- TASK ITEM: The response should contain all of the data below, reproduced exactly, and no pictures.

- DATA:
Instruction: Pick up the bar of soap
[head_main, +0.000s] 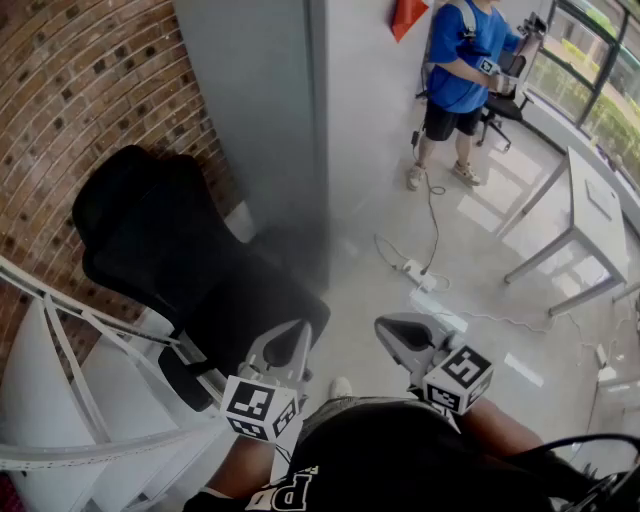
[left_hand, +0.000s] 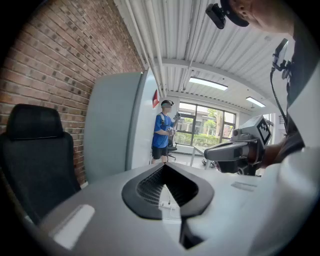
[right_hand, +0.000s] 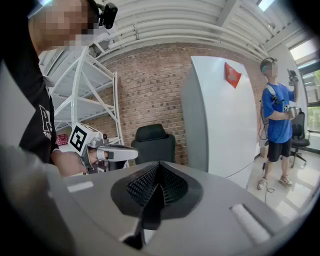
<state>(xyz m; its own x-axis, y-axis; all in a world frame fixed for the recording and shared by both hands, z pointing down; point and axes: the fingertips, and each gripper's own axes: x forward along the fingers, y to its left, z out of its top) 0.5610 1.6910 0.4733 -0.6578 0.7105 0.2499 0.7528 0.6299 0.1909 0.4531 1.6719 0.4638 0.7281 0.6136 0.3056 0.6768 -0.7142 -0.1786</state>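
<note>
Left gripper, grey, two-jaw, with marker cube: jaws closed tip to tip on nothing, held just right of the black high-backed office chair; right gripper, same make: jaws together and empty, further right of the chair. Red brick wall behind the chair, white metal shelving rack at its near left, pale grey upright panel at its right rear, person in blue shirt and white table well beyond it to the right. Bar of soap: shows in no view
</note>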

- YOUR SOLUTION:
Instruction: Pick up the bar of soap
[head_main, +0.000s] 
[left_hand, +0.000s] 
[right_hand, +0.000s] 
<state>(xyz m; its own x-axis, y-axis; all in a world frame fixed for the recording and shared by both hands, z pointing down; point and axes: the fingertips, and each gripper's own axes: x forward along the fingers, y to its left, z out of its top) 0.5610 1.6910 0.4733 -0.6578 0.7105 0.2499 0.7528 0.6299 0.1909 0.4531 1.6719 0.4638 0.7281 0.6136 0.3056 0.6768 -0.7142 -0.1786</state>
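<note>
Left gripper, grey, two-jaw, with marker cube: jaws closed tip to tip on nothing, held just right of the black high-backed office chair; right gripper, same make: jaws together and empty, further right of the chair. Red brick wall behind the chair, white metal shelving rack at its near left, pale grey upright panel at its right rear, person in blue shirt and white table well beyond it to the right. Bar of soap: shows in no view
</note>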

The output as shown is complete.